そんな毎日を繰り返している内に、私の周囲に変化が訪れるようになった。
花が増え始めてきたのだ。
一本、また一本と砂の上に白い花が現れていった。
失われたはずの花園が蘇り始めていったのだった。
祈りの実りとして、花が現れたた為に、失われた花が取り戻されるたびに、私は神の臨在を感じるようになった。

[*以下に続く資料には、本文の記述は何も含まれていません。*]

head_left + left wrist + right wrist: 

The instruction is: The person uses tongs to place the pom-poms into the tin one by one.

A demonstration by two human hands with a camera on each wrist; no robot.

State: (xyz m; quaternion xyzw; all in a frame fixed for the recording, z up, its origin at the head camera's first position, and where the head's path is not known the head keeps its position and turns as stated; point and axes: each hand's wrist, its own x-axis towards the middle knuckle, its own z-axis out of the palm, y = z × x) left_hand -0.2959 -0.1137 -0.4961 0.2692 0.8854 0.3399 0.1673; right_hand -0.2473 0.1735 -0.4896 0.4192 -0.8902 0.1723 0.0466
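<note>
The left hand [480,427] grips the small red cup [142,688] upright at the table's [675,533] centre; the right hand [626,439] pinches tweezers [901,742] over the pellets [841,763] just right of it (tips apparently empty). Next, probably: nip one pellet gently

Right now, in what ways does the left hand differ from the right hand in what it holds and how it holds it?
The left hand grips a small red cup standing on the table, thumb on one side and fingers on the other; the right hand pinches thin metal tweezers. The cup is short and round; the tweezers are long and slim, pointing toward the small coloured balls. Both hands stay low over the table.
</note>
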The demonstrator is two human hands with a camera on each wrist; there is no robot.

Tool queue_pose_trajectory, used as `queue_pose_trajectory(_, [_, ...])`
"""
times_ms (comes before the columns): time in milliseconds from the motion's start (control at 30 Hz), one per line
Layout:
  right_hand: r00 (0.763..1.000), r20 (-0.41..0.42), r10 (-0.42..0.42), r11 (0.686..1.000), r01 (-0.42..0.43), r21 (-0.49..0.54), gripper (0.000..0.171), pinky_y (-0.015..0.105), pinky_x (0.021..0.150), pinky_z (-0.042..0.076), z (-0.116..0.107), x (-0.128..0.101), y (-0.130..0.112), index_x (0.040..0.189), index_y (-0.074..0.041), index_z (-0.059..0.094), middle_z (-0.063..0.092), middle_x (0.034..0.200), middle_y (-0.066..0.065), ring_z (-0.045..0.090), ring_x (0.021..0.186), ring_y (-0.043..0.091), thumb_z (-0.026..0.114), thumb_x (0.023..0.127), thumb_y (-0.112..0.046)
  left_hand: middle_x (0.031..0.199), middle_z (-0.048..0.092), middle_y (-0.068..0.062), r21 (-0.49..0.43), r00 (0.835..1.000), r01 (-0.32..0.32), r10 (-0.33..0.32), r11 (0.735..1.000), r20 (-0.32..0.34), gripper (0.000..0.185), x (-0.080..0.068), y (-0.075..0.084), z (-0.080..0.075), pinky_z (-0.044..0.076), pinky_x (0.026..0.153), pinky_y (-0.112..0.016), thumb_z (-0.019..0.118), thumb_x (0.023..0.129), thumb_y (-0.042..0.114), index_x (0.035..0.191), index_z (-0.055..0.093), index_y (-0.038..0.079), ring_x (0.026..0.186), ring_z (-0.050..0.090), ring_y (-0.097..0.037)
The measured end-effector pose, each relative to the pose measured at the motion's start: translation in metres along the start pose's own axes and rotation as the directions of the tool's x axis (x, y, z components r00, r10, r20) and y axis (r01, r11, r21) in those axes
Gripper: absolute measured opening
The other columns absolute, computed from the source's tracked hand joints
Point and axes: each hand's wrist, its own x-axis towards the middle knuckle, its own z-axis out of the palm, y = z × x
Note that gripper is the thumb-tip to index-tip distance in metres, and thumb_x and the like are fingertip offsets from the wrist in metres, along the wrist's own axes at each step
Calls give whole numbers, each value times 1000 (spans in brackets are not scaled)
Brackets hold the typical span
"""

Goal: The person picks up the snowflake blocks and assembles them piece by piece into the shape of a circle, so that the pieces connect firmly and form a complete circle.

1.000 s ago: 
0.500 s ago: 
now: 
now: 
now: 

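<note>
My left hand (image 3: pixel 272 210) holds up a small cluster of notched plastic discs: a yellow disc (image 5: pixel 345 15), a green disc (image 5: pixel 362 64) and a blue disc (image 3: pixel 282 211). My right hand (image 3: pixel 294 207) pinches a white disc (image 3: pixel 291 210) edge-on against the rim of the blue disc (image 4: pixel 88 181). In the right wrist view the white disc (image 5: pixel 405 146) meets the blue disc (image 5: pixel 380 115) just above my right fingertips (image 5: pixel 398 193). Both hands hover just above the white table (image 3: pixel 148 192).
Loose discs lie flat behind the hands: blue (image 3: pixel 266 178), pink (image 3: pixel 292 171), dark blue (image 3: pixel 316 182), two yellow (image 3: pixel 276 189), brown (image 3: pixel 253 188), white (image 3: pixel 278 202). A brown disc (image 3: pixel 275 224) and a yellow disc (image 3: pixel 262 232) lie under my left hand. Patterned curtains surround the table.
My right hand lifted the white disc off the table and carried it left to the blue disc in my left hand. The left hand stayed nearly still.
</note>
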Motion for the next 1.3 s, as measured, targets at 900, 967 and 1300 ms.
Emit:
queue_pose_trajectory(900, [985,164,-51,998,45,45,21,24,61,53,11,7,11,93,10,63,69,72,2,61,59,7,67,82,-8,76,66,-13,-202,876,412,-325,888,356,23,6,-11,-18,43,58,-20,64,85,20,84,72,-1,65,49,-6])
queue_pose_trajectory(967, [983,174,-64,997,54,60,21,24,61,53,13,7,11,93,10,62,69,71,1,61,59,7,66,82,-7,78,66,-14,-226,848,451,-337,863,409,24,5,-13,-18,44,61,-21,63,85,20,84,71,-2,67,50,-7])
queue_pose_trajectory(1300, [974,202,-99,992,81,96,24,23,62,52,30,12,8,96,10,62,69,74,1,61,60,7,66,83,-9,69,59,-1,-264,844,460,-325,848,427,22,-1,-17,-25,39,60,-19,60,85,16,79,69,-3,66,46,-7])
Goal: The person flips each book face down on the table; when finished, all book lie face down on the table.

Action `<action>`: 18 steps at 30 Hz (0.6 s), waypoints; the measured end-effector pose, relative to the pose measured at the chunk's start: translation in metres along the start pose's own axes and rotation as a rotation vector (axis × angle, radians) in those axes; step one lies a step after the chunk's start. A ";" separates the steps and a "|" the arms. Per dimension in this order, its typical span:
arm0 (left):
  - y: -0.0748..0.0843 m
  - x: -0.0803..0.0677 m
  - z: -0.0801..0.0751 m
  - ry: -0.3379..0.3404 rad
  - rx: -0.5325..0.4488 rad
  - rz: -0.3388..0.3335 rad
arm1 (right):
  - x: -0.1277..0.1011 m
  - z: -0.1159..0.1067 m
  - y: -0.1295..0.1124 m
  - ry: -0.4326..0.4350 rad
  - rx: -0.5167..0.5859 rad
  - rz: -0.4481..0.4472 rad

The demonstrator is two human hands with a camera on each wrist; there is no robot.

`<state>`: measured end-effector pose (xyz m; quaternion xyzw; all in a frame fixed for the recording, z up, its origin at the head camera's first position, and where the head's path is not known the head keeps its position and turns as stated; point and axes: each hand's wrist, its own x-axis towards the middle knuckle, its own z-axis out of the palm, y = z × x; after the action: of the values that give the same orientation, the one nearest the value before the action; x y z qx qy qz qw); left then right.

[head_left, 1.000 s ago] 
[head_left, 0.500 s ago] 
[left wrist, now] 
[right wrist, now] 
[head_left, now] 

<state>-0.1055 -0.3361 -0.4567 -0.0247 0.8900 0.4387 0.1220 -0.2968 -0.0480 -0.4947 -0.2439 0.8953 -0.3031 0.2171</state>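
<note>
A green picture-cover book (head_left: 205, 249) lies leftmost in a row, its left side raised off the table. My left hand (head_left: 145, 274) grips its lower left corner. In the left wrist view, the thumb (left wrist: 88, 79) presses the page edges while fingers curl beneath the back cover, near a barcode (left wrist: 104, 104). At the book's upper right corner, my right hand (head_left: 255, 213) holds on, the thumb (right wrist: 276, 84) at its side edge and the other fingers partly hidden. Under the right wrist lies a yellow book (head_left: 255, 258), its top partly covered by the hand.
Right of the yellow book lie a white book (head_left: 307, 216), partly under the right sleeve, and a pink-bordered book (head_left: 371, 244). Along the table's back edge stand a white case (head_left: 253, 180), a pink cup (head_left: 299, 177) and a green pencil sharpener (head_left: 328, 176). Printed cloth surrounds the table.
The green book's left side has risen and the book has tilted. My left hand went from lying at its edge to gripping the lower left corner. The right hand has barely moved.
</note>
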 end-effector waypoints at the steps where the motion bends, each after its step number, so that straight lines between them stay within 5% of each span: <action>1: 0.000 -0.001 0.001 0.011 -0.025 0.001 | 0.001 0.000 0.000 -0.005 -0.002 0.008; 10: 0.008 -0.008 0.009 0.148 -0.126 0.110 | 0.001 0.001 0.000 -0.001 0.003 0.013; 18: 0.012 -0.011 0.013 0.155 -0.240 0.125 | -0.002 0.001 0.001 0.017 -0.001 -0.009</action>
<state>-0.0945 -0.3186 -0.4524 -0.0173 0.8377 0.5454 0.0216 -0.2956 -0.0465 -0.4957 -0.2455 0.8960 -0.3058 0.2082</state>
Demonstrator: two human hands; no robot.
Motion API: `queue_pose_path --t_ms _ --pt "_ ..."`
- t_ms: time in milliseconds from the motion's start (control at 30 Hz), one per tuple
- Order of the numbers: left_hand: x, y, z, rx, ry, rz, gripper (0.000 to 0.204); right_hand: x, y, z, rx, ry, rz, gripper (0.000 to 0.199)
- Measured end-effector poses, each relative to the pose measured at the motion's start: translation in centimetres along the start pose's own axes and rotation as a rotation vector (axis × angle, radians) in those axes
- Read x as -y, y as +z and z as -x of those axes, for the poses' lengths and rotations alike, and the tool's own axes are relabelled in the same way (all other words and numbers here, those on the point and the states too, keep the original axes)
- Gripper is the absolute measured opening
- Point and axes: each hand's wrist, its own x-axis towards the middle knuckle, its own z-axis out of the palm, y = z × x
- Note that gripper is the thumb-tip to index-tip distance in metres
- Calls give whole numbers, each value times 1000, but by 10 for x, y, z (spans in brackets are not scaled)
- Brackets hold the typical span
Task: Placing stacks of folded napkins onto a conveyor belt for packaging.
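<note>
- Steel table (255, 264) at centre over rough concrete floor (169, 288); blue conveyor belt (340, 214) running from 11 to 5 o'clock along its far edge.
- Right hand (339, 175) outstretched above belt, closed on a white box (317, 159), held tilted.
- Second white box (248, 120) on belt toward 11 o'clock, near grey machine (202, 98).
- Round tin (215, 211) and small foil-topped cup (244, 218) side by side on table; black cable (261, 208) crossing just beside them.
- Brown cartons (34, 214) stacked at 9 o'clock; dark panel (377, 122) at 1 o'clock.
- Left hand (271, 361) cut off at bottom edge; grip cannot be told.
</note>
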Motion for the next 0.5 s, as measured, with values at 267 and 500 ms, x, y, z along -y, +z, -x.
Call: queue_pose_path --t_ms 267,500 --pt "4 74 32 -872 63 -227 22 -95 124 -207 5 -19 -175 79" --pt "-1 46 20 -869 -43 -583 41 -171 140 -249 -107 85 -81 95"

そうして、長い時が経過して、園と言えるほどに見栄えを回復する頃に、ようやく私は決心がついた。
私は彼に寄り添う、女性を見つめて声をかける。
それは今まで無遠慮に放ってきた罵声以外では、一度もなかった優しい声色でだった。
「ねえ、あなた
名前も知らないあなた
黒髪が素敵ね
肌も絹のように白くて羨ましいわ
本当はずっとそう思っていたの
初めて見た時からずっとよ
あなたは器量良しで魅力的だわ
私は本当に、敵わないわね
知っている––––––
あなたはこれからも彼に愛されるわ
だって美しいもの
そうね、それだけじゃない
あなたは容姿だけの人ではないの
所作が一々綺麗なのには驚かされる
あなた、教養があるのね
品性はお金で買えないというけれど
あなたを見て納得いったわ
本当にそうなのね
みんなにも好かれていて
多くの人があなたの周りにはいるわ
彼だけにではなく友人や目下の者たちに向ける
あなたの優しいその目は、あなたの人柄をよく表している
穏やかで、優美で
繊細で、–––––愛情が色鮮やかで
普段はすましているのに
時おり、勝ち気なところがあるのも可愛らしいし
最近、あなたのお転婆ぶりを見て、思わず笑ってしまったの
そこで思ったわ
私にとって
あなたは友人‥‥
ううん、もしかしたら姉妹のようなものなのかもね
だって私は、彼を見続けると共に
あなたのこともずっと見てきたのだもの
もうあなたのことは何でも知ってるわ
同性同士であるのだし、もしかすれば彼以上かも
ねえ、だから
私の姉妹のようなあなた
あなたに私の祝福をあげる
最初はそうではなかったけれども
少しもそうではなかったのだけれど
ずっと祈ってきて
ようやく分かったの
私はあなたが好きで
本当は好きで
彼だけでなく、あなたにも幸せになってほしいの
あなたをずっと見てきて
本当にそう思えた–––––––
ねえ、あなた
名前も知らないあなた
あなたに祝福を贈るわ
私にはこれしかないの
私の持っているものはこれっきり
大事なあなただからこそ
私のすべてをあげる
だから、どうかお願い
その人を‥‥幸せにして
その人は私たちが愛した人で
私の初めての恋だった」
私は母から贈られた祝福を、女に贈った。